> _To do_: In the listing that follows, locate the line containing "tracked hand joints" and the line containing "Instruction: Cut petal". Retype exactly those two lines and every line between them, and nothing more.

*** Given information ***

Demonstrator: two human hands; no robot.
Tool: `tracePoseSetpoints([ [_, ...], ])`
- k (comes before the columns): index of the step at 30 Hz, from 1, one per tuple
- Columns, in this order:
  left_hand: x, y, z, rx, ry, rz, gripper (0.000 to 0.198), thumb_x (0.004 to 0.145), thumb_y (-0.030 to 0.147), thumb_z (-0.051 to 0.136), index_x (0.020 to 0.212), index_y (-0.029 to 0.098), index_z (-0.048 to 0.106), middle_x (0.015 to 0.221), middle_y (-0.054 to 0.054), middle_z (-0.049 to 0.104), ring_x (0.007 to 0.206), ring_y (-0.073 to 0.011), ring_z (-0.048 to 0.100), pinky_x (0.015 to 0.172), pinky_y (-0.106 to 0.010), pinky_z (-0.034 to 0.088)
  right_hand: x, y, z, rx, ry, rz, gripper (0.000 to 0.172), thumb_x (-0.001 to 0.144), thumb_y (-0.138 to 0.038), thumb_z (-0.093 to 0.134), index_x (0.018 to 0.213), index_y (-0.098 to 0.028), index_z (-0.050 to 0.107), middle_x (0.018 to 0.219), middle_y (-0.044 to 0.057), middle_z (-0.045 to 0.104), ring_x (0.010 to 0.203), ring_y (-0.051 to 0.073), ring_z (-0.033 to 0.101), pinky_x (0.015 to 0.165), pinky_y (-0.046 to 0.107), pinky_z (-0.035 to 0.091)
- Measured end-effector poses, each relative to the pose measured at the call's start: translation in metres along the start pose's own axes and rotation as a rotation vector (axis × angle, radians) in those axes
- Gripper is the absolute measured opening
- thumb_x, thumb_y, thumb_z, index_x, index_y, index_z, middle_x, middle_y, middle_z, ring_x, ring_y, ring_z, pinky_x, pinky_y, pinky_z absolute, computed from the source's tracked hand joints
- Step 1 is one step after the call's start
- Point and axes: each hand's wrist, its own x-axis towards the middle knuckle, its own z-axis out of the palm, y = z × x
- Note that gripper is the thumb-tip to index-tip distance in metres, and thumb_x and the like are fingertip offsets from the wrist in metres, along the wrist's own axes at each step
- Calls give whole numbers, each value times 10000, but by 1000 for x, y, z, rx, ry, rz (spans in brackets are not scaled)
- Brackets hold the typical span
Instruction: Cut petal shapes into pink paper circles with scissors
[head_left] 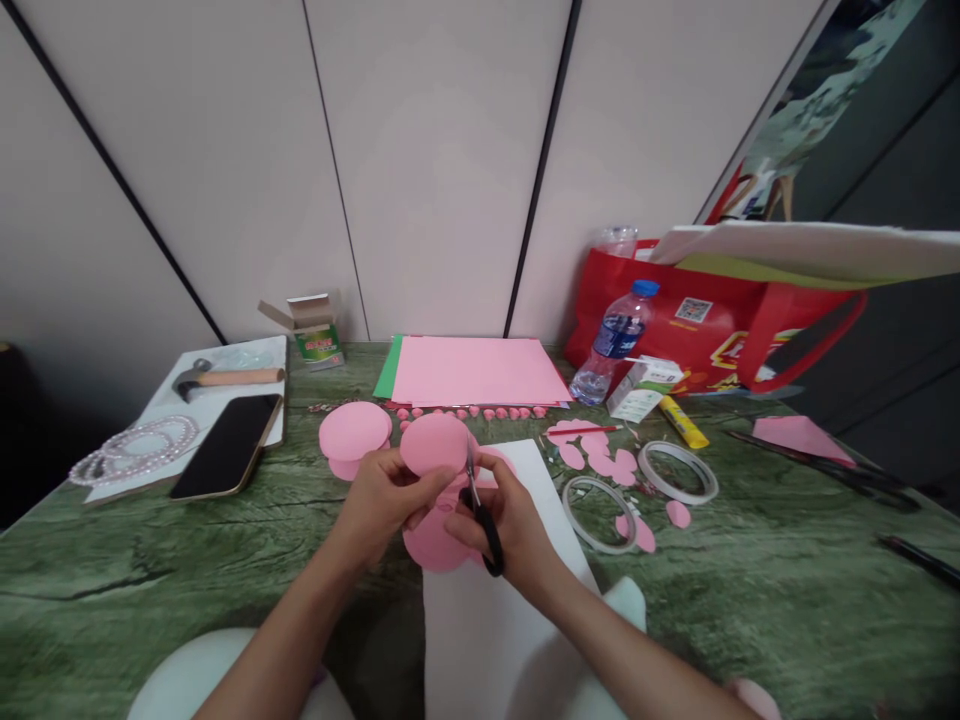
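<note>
2 hands (382, 495) (514, 515) grip scissors (490, 538), paper (435, 443) — pink (rounded).

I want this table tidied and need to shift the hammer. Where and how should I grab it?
Probably mid-handle, from above or the right. The straight wooden handle points right, its end pointing away from the metal head at the left. The phone lies along the near side, so a low reach from there looks awkward.

A green, wood-grained table (750, 610) is partly covered by a white sheet (480, 640), pink paper discs (355, 430), stacked coloured paper (480, 370), two tape rolls (616, 549) and a water bottle (615, 342).
</note>
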Motion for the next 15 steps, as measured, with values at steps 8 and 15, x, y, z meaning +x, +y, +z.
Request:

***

> _Written response_:
- thumb_x, thumb_y, thumb_z, index_x, index_y, index_z, middle_x, middle_y, middle_z, ring_x, ring_y, ring_z, pinky_x, pinky_y, pinky_z absolute, computed from the source's tracked hand joints
- Step 1 is one step after the call's start
- Point and axes: each hand's wrist, its own x-axis towards the middle knuckle, its own z-axis out of the palm, y = z × x
- Note that gripper is the thumb-tip to index-tip distance in metres, and thumb_x and the like are fingertip offsets from the wrist in metres, along the wrist's own axes at each step
- Calls give whole numbers, each value times 10000, but by 1000 for x, y, z, rx, ry, rz (spans in brackets are not scaled)
- Brackets hold the typical span
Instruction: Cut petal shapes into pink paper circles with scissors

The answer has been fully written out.